PAYSAGISTE ET..... PAYSAN

Immersion dans la ruralité.

Thierry VIVIANT, paysagiste concepteur, responsable d’ALUPA - Atelier Limousin d’Urbanisme de Paysage et d’Aménagement – Marie France MOREL, collaboratrice

Paysangiste en campagne.

Pourquoi s’engager dans une double activité ?
Le terme de multi-activités me semble mieux correspondre à nos activités. Dans cette aventure à deux, c’est ma compagne qui a le statut officiel d’agricultrice. Elle me seconde aussi au sein de l’atelier ALUPA. Cette installation en milieu rural isolé est un projet de vie. Après 15 ans passés à Versailles dans des conditions idylliques puisque nous avions un logement de fonction dans le Potager du Roi, nous avons décidé de changer de cadre pour le nouveau millénaire. Il a fallu adapter nos activités à ce nouvel environnement. Spécialisé dans la restauration de parcs et jardins historiques, je me suis converti à la revitalisation des bourgs ruraux patrimoniaux. Nous avons été séduits par le Limousin pour ses paysages bocagers habités de veaux, vaches, cochons... Nous gérons à l’heure actuelle 25 ha de paysage vallonné avec un troupeau en plein air intégral de 120 brebis dont nous commercialisons la descendance en race pure pour l’éco pâturage. Notre projet était de maîtriser le paysage tout autour de notre lieu de vie. C’est un luxe que l’on ne regrette pas.

En quoi cette activité est-elle complémentaire de celle de paysagiste ?
Vivre et travailler en immersion dans le monde rural et être bénéficiaire de la politique agricole commune permet de comprendre comment le paysage est façonné par des décisions prises au niveau européen (parcellaire, cultures, alignements d’arbres structurants, maillage bocager...).
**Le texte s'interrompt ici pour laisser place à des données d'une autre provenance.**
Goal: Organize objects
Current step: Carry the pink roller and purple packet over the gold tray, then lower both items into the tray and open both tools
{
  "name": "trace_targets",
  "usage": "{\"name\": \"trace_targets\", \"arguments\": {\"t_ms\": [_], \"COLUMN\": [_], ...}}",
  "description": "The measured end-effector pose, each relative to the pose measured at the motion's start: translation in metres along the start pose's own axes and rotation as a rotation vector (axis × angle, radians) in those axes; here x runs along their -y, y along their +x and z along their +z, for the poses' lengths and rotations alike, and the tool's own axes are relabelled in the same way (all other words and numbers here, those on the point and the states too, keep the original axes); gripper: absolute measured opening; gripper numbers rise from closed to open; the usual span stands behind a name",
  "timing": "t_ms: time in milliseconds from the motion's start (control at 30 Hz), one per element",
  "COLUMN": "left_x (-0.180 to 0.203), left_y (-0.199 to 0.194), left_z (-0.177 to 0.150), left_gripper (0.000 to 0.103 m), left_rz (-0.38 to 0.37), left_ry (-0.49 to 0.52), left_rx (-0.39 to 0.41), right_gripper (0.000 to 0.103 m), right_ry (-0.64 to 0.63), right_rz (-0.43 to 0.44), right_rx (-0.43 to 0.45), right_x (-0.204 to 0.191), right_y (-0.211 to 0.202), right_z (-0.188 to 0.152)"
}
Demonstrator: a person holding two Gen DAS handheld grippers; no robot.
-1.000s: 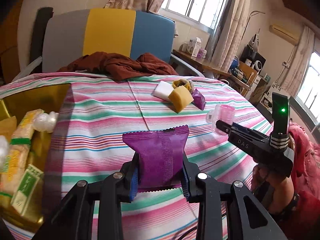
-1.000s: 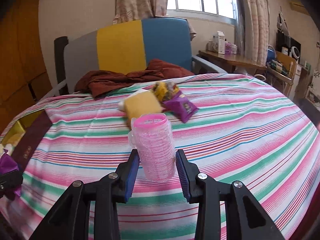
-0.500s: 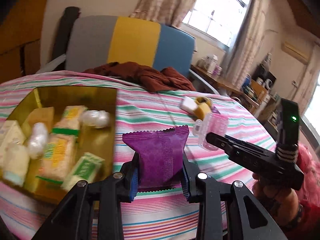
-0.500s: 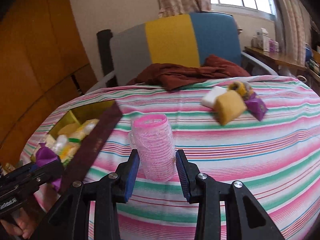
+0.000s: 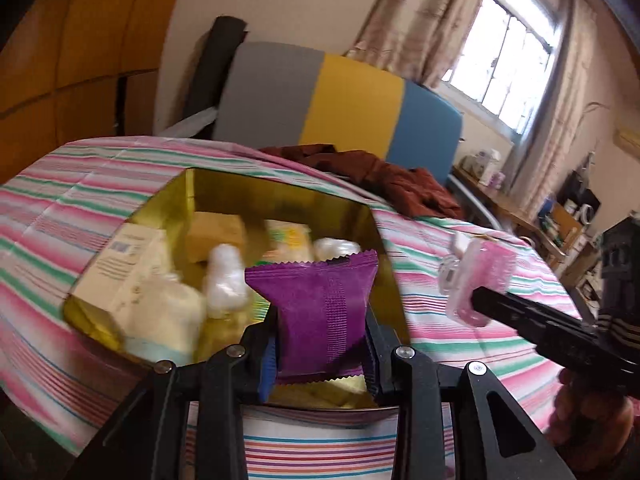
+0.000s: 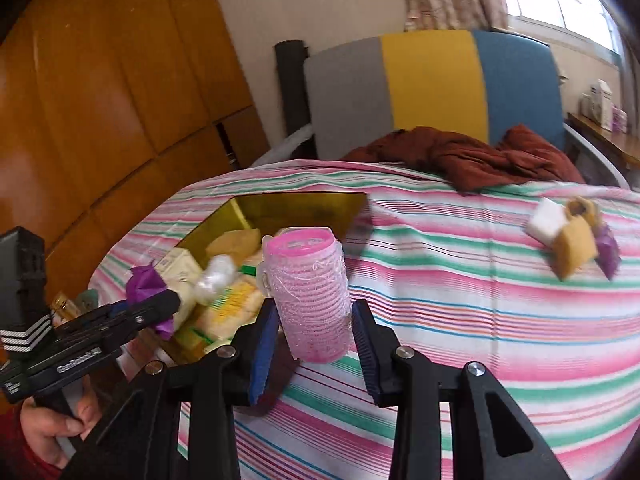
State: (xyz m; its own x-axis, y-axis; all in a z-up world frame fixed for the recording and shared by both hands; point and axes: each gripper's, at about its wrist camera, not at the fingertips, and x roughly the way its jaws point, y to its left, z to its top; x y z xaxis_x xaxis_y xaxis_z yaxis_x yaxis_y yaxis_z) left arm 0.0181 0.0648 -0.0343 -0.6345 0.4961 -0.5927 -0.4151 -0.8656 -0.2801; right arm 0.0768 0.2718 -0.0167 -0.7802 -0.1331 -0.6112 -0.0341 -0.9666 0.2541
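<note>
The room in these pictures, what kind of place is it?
Probably a room in a home, perhaps a bedroom or living room. A padded chair stands behind a table with a striped cloth, curtains hang at the window, and wooden cupboards line the wall.

The cloth (image 6: 480, 300) over the tabletop is striped pink, white and green with thin blue lines, and the open box (image 5: 280, 196) is shiny gold inside. The packet (image 5: 320, 312) is solid purple, the roller (image 6: 308, 296) see-through pink, and the chair back (image 6: 432, 80) goes grey, yellow, blue.
</note>
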Motion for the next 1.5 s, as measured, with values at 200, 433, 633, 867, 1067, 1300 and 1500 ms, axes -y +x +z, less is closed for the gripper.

Ces connaissances nous sont utiles dans notre quotidien lorsque nous réalisons des diagnostics à l’échelle du grand paysage et pour échanger avec les acteurs du territoire. Expérimenter personnellement la gestion d’espaces anthropisés nous permet d’être plus efficace et pertinent dans l’élaboration de nos projets et leur suivi à long terme. Contrairement à un architecte, nous livrons un aménagement dont la réussite est liée à la gestion et au développement du végétal. De notre point de vue, la projection du projet végétal fait partie de la démarche de conception. Notre attachement au végétal est certain, mais la singularité de l’atelier est de travailler avant tout sur la création d’espaces et non spécifiquement sur la végétalisation de l’espace public.

Qu’a changé cette double activité dans votre organisation ?
Paysagiste concepteur est déjà une profession aux multiples compétences, très exigeante, qui demande d’y consacrer 100 % de son temps et de son énergie. Il n’y a normalement pas de place pour une autre activité. Ce choix volontaire à la marge et atypique est la soupape de sécurité qui permet de décrocher
du quotidien. Il faut prendre le temps de faire autre chose, même si cela nous coûte. Tous les jours, nous adaptons notre emploi du temps en fonction des rdv, de l’urgence des dossiers et des impératifs de la ferme. Nous essayons de trouver un équilibre entre travail au bureau la plupart du temps sur ordinateur et activités agricoles. Étant par obligation sédentaires (contrairement à nos confrères), les acteurs locaux du territoire viennent spontanément vers nous pour nous faire part de leurs problématiques afin que nous puissions ensemble trouver des solutions.